The Milton Friedman Institute officially launched in July. Peterson says university officials will consider the issues raised during Wednesday's meeting. A faculty group that opposes the name of the institute plans to meet Friday.

Leave a comment
Greg Blankenship, Springfield // Thursday, October 16, 2008 @ 11:40 AM

Uh...that some leftist find him controversial is trivial compared to his Nobel Prize, his longevity, accomplishments, contributions to his field. I would question the competence of any reporter or editor who failed to mention Paul Krugman's achievements or any other Nobel winner in a story and I would do so here with regard to Milton Friedman.
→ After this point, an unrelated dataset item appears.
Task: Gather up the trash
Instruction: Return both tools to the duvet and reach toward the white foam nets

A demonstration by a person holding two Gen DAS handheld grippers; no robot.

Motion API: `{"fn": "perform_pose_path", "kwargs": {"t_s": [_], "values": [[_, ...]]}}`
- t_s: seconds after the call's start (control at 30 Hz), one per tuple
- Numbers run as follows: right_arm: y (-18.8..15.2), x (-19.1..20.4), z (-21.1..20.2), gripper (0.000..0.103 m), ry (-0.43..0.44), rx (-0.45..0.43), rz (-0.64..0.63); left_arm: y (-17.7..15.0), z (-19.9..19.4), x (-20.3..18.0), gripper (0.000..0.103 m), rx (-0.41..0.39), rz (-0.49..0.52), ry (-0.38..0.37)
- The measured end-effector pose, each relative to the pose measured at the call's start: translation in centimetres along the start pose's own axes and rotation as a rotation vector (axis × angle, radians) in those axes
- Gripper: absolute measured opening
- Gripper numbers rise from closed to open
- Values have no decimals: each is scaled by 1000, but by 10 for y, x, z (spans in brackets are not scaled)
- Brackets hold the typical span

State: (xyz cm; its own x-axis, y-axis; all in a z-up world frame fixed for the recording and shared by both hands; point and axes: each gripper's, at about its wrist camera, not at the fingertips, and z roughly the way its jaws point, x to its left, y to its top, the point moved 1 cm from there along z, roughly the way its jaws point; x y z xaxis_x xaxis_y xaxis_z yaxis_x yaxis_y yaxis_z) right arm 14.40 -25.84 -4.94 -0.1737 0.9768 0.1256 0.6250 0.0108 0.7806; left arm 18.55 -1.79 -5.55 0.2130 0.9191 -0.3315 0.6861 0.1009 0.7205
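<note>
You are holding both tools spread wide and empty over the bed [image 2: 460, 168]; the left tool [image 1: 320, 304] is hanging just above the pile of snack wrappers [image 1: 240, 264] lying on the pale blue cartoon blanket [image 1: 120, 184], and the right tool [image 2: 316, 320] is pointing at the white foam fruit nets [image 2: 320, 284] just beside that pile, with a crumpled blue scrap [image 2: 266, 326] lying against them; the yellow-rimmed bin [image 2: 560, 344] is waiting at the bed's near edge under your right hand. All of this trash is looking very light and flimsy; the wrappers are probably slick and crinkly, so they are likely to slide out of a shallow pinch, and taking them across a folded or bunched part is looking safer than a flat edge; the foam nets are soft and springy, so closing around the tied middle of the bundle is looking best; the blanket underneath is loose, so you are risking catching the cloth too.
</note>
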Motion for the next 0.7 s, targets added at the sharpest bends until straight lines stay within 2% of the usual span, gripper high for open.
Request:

Marshall Sahlins, Hyde Park/Chicago // Thursday, October 16, 2008 @ 6:13 PM

The words “Friedman” and “impartial” do not seem to go well together, any more than in Friedman’s philosophy the “political” and the “economic” are terms that can be separated. The MFI, according to its sponsors, will reflect the traditions of the Chicago School, particularly Friedman’s “advocacy of market alternatives to ill-conceived policy initiatives.” Among the “ill-conceived policy initiatives” that have figured in Friedman economics are public schools, national parks, consumer and worker protections, social security, subsidies for higher education, grants to scientists and artists, professional licensing and, in general, welfare measures that privilege economic fairness or equity. The abolition of these would be so many sequiturs of economic arguments. Never mind that when Friedman’s Platonic Ideas of free-market virtues are put into practice, as in Chile and the US, they have too often generated a systemic orgy of competitive greed—whose remedies, ironically, entail counter-measures of nationalization. In a curiously analogous context, likewise involving the reduction of cultural values to material interests, Jean-Paul Sartre criticized a certain version of Marxism for adopting a method “identical with the Terror in its inflexible refusal to differentiate.” Stripped of historical contexts, social relations and biographical particularities, persons are reduced to conscious forms of economic functions. Here, then, is a pertinent warning about intellectual structures of inhumanity. It raises the question of whether the economics of Milton Friedman, in denying the social values and relations of compassion, equality, solidarity and community for the dubious effects of unrestrained self-interest will ever be able shake its historic association with state terror in South America. Or will the creation of a Milton Friedman Institute involve the University and us all in the same scandal? Will we all become “Chicago Boys”?